Скрип, громкий треск и вскрик. Он спешит туда и находит ее по пояс в прогнившем дереве.
— О боже! Ты в порядке?
— Я-то да, но вот пол… — отвечает она и морщит нос. — Пахнет так, словно здесь живет бродячая кошка. Скорее даже кот. Я, наверное, именно его и слышала.
— Тут хватит места для целого винного погреба, — замечает он, оценивающе разглядывая зияющее пространство. Между остатками пола и сухой потрескавшейся глиной внизу скрывается небольшая пещера, заваленная всяким мусором, ломаным кирпичом, бутылками и ржавыми консервными банками. Он проверяет балки — они целы. — На, хватайся за руку и вылезай.

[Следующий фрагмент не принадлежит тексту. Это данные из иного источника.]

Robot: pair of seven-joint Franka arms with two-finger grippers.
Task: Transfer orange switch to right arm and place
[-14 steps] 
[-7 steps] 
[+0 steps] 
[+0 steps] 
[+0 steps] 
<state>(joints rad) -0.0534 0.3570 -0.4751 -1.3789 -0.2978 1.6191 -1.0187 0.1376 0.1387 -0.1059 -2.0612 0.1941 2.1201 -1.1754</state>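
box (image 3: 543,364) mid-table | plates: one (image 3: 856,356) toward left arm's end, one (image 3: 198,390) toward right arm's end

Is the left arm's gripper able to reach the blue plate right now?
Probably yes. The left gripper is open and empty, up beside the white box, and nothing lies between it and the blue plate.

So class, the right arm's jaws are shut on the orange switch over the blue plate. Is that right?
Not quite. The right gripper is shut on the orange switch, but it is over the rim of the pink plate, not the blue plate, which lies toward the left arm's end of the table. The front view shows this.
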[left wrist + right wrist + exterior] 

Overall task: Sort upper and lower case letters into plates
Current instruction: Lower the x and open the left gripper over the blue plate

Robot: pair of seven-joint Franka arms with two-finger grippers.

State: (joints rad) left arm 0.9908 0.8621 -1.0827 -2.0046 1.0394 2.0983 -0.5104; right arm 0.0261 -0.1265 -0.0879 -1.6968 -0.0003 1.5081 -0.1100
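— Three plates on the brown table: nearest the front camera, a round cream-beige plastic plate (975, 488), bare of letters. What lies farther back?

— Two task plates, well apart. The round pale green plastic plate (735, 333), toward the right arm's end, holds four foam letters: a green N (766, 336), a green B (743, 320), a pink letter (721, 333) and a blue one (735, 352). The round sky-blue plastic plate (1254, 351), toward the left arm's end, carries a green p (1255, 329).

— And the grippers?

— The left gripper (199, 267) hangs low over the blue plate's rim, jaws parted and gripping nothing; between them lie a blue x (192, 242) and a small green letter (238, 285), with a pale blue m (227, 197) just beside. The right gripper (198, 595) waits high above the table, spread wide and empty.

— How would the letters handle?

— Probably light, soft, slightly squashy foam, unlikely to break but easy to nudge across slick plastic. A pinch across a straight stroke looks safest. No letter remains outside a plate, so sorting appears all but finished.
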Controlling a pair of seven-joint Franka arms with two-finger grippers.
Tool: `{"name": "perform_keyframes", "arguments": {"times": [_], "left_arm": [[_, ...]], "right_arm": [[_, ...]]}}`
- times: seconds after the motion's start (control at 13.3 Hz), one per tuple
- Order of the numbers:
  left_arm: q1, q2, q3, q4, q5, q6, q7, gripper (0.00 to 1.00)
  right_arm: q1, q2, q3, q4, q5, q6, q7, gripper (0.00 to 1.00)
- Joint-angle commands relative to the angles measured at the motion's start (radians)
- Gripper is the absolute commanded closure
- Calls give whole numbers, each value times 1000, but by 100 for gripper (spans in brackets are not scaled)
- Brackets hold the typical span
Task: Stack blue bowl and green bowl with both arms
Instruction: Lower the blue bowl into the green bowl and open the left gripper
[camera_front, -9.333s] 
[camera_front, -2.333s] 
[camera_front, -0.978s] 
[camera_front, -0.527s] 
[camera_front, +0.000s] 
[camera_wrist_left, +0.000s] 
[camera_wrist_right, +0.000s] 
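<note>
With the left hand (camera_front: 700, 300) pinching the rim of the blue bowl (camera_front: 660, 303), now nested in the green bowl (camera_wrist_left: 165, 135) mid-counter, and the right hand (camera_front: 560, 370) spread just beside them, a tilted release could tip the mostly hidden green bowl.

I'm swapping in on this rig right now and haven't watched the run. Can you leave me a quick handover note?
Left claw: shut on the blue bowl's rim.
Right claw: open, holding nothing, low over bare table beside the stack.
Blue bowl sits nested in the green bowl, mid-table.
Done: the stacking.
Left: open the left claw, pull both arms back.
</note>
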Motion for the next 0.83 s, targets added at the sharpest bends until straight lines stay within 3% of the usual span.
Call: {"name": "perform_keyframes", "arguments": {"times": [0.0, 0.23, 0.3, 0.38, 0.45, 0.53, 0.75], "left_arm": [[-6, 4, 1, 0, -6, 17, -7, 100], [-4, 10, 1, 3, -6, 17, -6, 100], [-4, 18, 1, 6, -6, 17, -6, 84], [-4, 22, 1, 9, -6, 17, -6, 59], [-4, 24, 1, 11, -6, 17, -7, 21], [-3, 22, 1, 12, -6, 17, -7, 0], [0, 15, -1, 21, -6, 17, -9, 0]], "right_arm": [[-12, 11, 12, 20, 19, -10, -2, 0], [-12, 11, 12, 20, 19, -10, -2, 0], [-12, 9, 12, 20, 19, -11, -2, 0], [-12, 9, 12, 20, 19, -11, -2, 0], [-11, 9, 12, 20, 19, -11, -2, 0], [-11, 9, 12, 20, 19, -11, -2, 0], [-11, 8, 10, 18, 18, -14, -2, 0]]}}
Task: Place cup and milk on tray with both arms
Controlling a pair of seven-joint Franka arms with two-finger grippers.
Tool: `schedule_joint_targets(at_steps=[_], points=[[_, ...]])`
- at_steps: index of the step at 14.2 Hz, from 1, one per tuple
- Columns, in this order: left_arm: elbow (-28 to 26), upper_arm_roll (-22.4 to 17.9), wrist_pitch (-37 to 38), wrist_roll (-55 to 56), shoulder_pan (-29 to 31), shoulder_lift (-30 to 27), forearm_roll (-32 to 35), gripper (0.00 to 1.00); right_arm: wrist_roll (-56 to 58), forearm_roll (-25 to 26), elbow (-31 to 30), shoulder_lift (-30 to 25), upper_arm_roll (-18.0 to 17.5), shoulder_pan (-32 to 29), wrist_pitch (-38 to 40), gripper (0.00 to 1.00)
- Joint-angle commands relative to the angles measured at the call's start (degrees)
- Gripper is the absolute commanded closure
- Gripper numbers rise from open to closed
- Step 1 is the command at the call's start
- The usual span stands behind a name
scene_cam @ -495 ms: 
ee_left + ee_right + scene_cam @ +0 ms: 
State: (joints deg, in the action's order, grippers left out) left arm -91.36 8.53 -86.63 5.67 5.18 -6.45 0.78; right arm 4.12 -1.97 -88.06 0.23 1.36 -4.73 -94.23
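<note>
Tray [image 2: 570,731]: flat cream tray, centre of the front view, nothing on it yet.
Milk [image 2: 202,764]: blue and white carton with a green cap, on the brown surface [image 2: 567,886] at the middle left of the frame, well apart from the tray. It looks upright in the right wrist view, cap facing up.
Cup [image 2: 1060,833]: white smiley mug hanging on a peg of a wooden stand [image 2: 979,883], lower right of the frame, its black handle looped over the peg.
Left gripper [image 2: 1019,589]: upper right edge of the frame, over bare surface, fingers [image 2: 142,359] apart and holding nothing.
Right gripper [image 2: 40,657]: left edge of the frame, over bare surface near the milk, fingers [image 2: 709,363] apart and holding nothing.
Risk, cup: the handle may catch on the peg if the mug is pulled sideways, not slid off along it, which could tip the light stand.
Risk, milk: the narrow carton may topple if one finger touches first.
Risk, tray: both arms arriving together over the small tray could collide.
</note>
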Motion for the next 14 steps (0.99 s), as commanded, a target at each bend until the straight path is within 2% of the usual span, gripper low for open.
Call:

Но она вглядывается во что-то маленькое, белое, сверкающее в темноте, нагибается, смахивает с предмета слой истлевшего в порошок дерева и снова кричит. Это уже не тот тихий мышиный писк удивления, нет, это крик из кошмарного сна, который все не замолкает.
Он мчится в ближайший винный магазин и покупает бутылку дешевого бренди. Поспешно споласкивает кофейную кружку, наливает спиртного на два пальца, протягивает ей. Она пьет, давится, снова пьет.
— Прости, — раздается наконец. — Ты видел? Как будто ко мне из темноты тянулась крошечная белая ручка. Такая маленькая, словно у зародыша в бутылочке.
Она допивает оставшееся в кружке бренди, встает:
— Ну, как говорится, надо встречаться со своими страхами лицом к лицу.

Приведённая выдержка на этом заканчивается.